The two coasts have also adopted individual styles. West Coast breweries tend toward an intense hoppiness, while East Coast brewers typically follow the English style with a maltier brew that's balanced with hops. There are also breweries that go their own directions, and the American IPA market offers limitless possibilities for so-called "hopheads" to enjoy.
Imperial India pale ale (or double IPA) takes the American style to the extreme. This is where you'll find the hoppiest and strongest beers. The bitterness begins at 65 IBUs, and some brews hit an unforgettable 100 IBUs. Likewise, the alcohol content is more like a weak wine, falling between 7.6 percent and 10.6 percent ABV.
New England IPA
New England IPA is a unique style that features late and dry hopping techniques. This enhances the ale's juiciness and gives it a tropical hop flavor. Some add wheat or oats to create a cloudy beer, similar to wheat ales. Generally, these are lighter colored ales with a moderate strength and 50 to 70 IBUs.

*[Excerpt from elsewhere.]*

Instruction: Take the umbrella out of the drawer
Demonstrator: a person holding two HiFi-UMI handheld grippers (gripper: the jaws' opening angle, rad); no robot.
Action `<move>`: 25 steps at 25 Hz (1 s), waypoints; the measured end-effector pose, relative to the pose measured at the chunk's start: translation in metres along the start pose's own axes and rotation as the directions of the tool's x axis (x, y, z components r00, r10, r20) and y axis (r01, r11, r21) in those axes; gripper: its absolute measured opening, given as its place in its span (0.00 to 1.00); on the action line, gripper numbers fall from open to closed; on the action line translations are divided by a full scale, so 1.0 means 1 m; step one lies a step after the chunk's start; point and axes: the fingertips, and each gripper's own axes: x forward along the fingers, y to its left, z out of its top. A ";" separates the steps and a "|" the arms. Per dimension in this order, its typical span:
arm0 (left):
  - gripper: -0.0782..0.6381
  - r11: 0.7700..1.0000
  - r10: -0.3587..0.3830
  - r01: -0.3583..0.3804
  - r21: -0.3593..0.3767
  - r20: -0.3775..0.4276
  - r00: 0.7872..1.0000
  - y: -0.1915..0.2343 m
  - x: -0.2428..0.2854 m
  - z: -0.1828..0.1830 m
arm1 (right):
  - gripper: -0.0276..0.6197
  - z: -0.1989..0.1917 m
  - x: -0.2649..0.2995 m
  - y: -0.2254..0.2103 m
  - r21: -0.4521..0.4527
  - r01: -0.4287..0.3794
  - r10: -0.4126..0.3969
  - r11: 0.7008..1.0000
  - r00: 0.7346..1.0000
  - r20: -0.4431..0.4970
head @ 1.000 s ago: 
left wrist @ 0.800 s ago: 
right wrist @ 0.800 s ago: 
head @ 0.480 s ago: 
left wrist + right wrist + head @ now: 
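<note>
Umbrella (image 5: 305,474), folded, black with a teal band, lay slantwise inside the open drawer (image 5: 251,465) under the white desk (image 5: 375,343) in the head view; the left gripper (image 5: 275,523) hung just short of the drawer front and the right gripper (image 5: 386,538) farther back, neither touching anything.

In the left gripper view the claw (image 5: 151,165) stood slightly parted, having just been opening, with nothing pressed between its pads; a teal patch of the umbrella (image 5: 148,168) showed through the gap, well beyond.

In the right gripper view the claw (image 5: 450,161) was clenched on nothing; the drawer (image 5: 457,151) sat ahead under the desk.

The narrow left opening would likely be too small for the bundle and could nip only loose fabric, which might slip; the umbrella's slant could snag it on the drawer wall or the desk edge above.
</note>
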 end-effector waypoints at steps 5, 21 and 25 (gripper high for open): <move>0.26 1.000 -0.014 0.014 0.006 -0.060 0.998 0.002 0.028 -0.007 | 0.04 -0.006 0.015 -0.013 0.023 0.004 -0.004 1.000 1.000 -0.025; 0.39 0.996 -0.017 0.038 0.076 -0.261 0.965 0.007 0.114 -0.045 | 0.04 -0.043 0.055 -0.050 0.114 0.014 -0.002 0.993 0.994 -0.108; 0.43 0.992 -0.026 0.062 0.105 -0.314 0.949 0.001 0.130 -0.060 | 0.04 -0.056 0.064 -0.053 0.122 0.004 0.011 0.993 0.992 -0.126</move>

The overwhelming hops flavor of this brew makes it a tough beer to pair with foods. It's not impossible, though, and there are some interesting possibilities. Barbecue foods and sauce are popular pairings. Subtly flavored roasted meats with garlic and rosemary are good matches, too. Try an IPA with American classics like macaroni and cheese and cheeseburgers, and explore blue and goat cheeses, aged cheddar, and even rich cheese pairings. While some people advise against it, spicy Indian and Mexican dishes can be interesting with the right IPA.